If you want a different lawyer, you can find one through the Law Society, Bar Council, Citizens Advice Bureau or Civil Legal Advice. If you choose not to use the duty solicitor you may have to pay some costs.
If you ask for legal advice, the police must wait until the lawyer has spoken to you before they question you. If you do not want a lawyer but change your mind, you can ask for one, free, at any time.
If you are not in police custody but are accused of a crime, you should contact a lawyer as soon as possible. If you do not know a lawyer you can find one through the Law Society, Bar Council, Citizens Advice Bureau or Civil Legal Advice. You might qualify for free legal advice depending on your financial circumstances. A lawyer will be able to tell you whether you qualify, but you will have to provide information about your finances (e.g. a pay slip).
Free services are only available from lawyers in the Legal Aid Agency scheme or, in the towns that have them, a Public Defender Service.

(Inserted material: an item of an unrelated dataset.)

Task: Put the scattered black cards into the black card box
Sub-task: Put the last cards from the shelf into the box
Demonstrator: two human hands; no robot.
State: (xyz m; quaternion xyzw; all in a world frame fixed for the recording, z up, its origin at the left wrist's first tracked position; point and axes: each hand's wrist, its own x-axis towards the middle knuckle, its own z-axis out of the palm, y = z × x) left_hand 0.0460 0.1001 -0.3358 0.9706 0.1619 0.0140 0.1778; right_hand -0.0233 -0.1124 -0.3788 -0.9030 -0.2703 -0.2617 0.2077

You can check which lawyers are in the schemes by contacting Civil Legal Advice.
If your case goes to court, you have a right to legal representation. Criminal Legal Aid guarantees legal advice and representation for those on trial. Whether it is free depends on the seriousness of the case and your financial circumstances. If you do not have a lawyer, ask to see the duty solicitor immediately when you arrive at court.
In the Magistrates’ Court, if the case is serious, legal advice and representation is free; if not, you may have to pay a contribution to the cost depending on on your case, your age, and your income. You get free legal representation if you are under 18 or receive certain state benefits. The duty solicitor at the court or a member of court staff can explain this to you.
If your case is tried in the Crown Court you are entitled to legal advice and representation. If your annual household disposable income is equal or greater than £37,500, you will not be entitled to legal aid. You may also have to pay both income and capital based contributions towards your legal representation dependent upon your financial circumstnaces.
If you are found not guilty in the Crown Court, you may be refunded your costs. If you are found guilty, you may have to contribute towards the costs.